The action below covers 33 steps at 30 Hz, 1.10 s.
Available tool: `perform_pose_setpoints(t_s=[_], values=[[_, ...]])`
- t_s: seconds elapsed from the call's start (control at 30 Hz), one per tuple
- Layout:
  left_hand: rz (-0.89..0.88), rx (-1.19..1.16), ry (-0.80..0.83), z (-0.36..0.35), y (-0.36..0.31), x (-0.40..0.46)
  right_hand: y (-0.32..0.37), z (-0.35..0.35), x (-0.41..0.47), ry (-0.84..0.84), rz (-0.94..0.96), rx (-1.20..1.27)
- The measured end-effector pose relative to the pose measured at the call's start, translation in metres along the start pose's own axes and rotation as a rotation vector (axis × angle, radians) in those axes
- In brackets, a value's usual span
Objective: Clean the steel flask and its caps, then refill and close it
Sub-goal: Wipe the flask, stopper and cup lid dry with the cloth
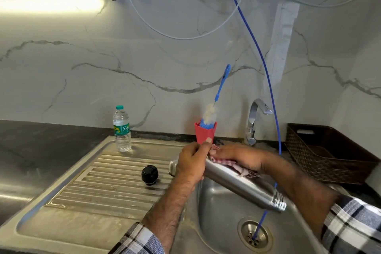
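The steel flask (pixel 243 186) lies tilted over the sink basin (pixel 218 218), its open threaded mouth pointing down to the right. My left hand (pixel 192 164) grips its upper end, the base. My right hand (pixel 239 158) presses a red-and-white checked cloth (pixel 231 164) against the flask's side. A black cap (pixel 149 174) sits on the ribbed drainboard (pixel 99 187). A steel cap (pixel 172 166) peeks out behind my left hand. A water bottle (pixel 122 129) with a teal lid stands at the drainboard's back.
A red cup (pixel 205 132) holds a blue-handled bottle brush (pixel 216 105) behind my hands. A chrome tap (pixel 254 121) rises at the sink's back. A blue tube (pixel 266 80) hangs down into the drain (pixel 255 235). A brown woven basket (pixel 329 154) stands at right.
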<state>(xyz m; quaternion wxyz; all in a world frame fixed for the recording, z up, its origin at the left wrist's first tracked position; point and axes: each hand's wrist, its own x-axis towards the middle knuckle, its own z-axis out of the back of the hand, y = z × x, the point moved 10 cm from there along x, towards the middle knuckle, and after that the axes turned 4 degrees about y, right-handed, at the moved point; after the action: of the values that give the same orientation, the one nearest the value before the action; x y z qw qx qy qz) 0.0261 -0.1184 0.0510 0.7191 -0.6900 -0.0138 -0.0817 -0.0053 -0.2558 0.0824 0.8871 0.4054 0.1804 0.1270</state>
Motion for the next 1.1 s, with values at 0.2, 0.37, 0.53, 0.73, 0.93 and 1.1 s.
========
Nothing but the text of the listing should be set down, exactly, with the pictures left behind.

● **Answer section**
The action below covers 33 steps at 30 Hz, 1.10 s.
Available tool: `perform_pose_setpoints(t_s=[_], values=[[_, ...]])`
- t_s: seconds elapsed from the call's start (control at 30 Hz), one per tuple
- Layout:
  left_hand: rz (-0.89..0.88), rx (-1.19..1.16), ry (-0.80..0.83), z (-0.36..0.35), y (-0.36..0.31), x (-0.40..0.46)
  right_hand: y (-0.32..0.37), z (-0.35..0.35), x (-0.41..0.47), ry (-0.84..0.84), rz (-0.94..0.96), rx (-1.20..1.27)
- The measured end-effector pose relative to the pose measured at the call's start, translation in metres along the start pose's own axes and rotation as a rotation vector (axis × angle, radians) in those axes
- In brackets, a value's usual span
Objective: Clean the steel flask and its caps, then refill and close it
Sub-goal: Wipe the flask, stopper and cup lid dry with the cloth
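The steel flask (pixel 243 186) lies tilted over the sink basin (pixel 218 218), its open threaded mouth pointing down to the right. My left hand (pixel 192 164) grips its upper end, the base. My right hand (pixel 239 158) presses a red-and-white checked cloth (pixel 231 164) against the flask's side. A black cap (pixel 149 174) sits on the ribbed drainboard (pixel 99 187). A steel cap (pixel 172 166) peeks out behind my left hand. A water bottle (pixel 122 129) with a teal lid stands at the drainboard's back.
A red cup (pixel 205 132) holds a blue-handled bottle brush (pixel 216 105) behind my hands. A chrome tap (pixel 254 121) rises at the sink's back. A blue tube (pixel 266 80) hangs down into the drain (pixel 255 235). A brown woven basket (pixel 329 154) stands at right.
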<state>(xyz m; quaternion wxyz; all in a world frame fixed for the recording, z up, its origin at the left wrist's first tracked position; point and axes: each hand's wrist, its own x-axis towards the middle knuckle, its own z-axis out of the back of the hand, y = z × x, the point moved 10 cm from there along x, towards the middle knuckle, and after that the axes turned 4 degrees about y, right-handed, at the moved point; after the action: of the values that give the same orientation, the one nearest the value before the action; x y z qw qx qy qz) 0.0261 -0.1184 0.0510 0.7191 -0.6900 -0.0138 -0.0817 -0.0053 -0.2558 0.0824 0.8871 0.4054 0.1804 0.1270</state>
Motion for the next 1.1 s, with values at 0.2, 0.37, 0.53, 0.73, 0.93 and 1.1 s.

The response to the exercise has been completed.